I was feeling very conflicted about the position I found myself in, while trying to digest the thought that one of my three old friends or the newbie doctor was a duplicitous, spying, and fica-slug.
“Why does Jones get to know?” asked Doc. “He kept the main part of the mission a secret for weeks.”
“First of all, I have to correct an assumption we all made about Jones,” I said, cleverly avoiding answering the real question.
“Jones is not a ’he’, Jones is actually a ’she’,” I said, looking at the female Rosenian on my team who came to our Earth-spying party dressed as a Draxian monkey.

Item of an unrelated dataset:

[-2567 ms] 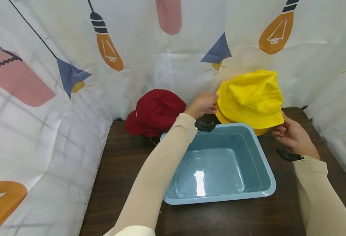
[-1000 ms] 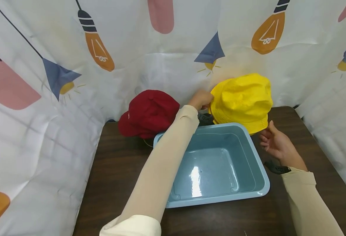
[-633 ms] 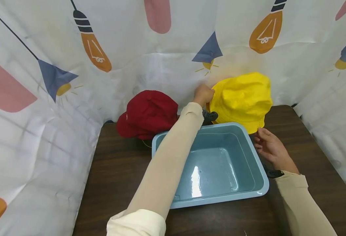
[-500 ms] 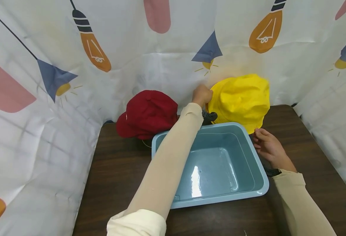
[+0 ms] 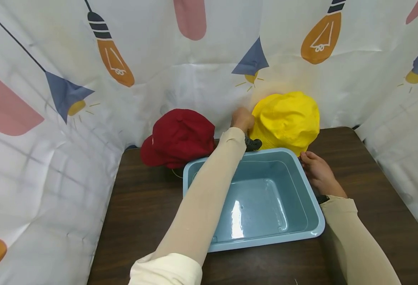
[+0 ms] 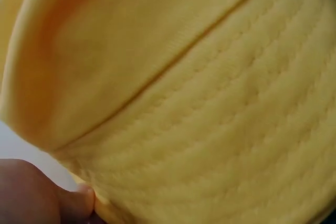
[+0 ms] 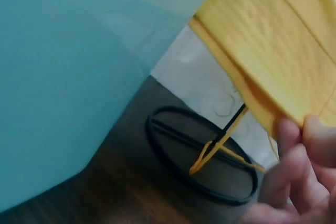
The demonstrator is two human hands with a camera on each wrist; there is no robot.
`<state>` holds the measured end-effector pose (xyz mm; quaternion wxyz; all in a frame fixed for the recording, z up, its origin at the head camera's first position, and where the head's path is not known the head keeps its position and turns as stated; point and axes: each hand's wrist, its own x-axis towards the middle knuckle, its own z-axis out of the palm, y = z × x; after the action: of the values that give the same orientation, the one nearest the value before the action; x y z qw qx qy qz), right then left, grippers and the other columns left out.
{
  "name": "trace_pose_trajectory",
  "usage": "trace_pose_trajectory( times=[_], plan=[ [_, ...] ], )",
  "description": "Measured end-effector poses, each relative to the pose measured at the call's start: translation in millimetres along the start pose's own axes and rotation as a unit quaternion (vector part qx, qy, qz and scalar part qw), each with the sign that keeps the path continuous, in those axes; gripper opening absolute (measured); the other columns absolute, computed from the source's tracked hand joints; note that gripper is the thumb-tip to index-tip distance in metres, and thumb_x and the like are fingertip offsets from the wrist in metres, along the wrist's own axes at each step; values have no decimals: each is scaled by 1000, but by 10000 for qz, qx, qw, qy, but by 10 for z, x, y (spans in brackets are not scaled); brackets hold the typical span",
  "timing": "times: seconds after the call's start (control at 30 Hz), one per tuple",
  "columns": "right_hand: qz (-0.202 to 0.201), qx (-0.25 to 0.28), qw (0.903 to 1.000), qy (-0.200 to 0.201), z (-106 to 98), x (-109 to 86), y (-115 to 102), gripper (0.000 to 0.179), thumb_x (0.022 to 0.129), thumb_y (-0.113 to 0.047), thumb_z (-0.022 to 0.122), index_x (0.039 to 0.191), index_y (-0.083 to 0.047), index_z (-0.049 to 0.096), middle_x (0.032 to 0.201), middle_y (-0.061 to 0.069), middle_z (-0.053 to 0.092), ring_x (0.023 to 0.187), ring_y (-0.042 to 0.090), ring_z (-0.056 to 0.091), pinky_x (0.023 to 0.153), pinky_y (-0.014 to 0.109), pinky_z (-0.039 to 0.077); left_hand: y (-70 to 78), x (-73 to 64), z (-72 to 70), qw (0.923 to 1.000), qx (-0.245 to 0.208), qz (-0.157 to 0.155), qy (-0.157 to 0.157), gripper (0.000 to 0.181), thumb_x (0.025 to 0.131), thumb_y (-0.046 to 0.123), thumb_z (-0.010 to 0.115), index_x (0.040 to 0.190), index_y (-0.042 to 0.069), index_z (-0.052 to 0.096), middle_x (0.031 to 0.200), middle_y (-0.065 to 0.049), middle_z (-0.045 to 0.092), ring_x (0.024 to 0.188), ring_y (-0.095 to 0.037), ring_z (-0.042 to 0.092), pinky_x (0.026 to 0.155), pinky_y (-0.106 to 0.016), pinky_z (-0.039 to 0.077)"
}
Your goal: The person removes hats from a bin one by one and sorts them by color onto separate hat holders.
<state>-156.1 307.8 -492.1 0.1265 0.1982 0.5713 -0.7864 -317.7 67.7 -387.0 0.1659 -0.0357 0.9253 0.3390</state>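
A yellow bucket hat (image 5: pixel 287 118) sits at the back right, behind the blue basin. My left hand (image 5: pixel 242 118) grips the left edge of its brim; the left wrist view shows the thumb (image 6: pixel 79 203) at the stitched brim. On the near right side, my right hand (image 5: pixel 319 172) pinches the brim between thumb and finger, as the right wrist view also shows. Below the hat, a black wire stand with a ring base (image 7: pixel 231 201) rests on the table, and a yellow cord (image 7: pixel 210 153) hangs beside its post.
The light-blue plastic basin (image 5: pixel 259 213) stands mid-table under my left forearm, nothing in it. A dark red cap (image 5: pixel 184 136) is at its back left. A patterned white cloth (image 5: pixel 209 87) hangs behind the dark wooden table (image 5: pixel 141 221).
The yellow hat has come down and to the left, its crown tipping less to the right. My right hand has moved left with the brim; my left hand has dropped slightly.
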Motion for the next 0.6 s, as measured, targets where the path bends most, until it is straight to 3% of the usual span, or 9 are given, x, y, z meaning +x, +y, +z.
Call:
trace_pose_trajectory(
  times=[0.23,0.4,0.5,0.6],
  plan=[
    [-124,703,9924,-1006,-72,-68,17,19,106,-32,50,112,-19,62,90,-2,59,76,11,53,63,23,49,29,-25,-7,9996,6,66,-262,15,98,11,56,96,2,67,79,-8,55,54,-20,48,45,-26,43],
    [-105,751,9883,-1323,-197,-160,-97,20,107,-32,50,119,-19,60,95,-2,62,81,13,55,67,24,52,82,-69,-89,9975,190,485,-467,16,98,10,50,85,5,58,72,-5,44,51,-17,38,45,-25,36],
    [-97,1086,9827,-1497,-291,-219,-192,22,109,-28,47,117,-18,64,95,-2,64,82,15,55,70,25,51,150,-170,-159,9952,521,749,-353,20,99,13,49,79,10,52,74,-4,40,54,-18,36,45,-26,34],
    [-141,1669,9733,-1568,-373,-294,-293,26,110,-26,45,116,-16,68,101,-2,68,84,17,55,72,28,49,248,-330,-276,9927,871,819,-161,15,103,20,47,91,12,52,86,-6,44,65,-20,41,51,-29,34]
  ],
)
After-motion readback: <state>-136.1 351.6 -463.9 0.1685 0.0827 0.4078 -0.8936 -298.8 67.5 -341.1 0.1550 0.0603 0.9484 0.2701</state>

“Why didn’t you correct our mistake?”
“There was nothing about my disguise to indicate male or female,” she replied in her slightly squeaky voice. “You all just assumed I was a male, so I went along with it.”
“Besides,” Jones continued. “You weren’t very nice to me when I showed up that night. I understand your caution, but you were still an arrogant, pompous ass.”
I could sense the others getting restless.
“Point taken...I apologize.”
Groveling wasn’t my strong suit, but clearly I had to make peace with this female, because she was now the only one I could trust.
“Okay,” replied Jones. “But since I have been anointed by Qualdron to be on the short ‘need-to-know’ list, how about telling me what’s going on?”
“Sure, Ms. Jones...first thing in the morning.”
I had to learn soon who, what and why someone on my team was sending secret messages back to Rosen. I hated the suspicion floating in the back of my mind as I looked around the room at who I thought were my friends.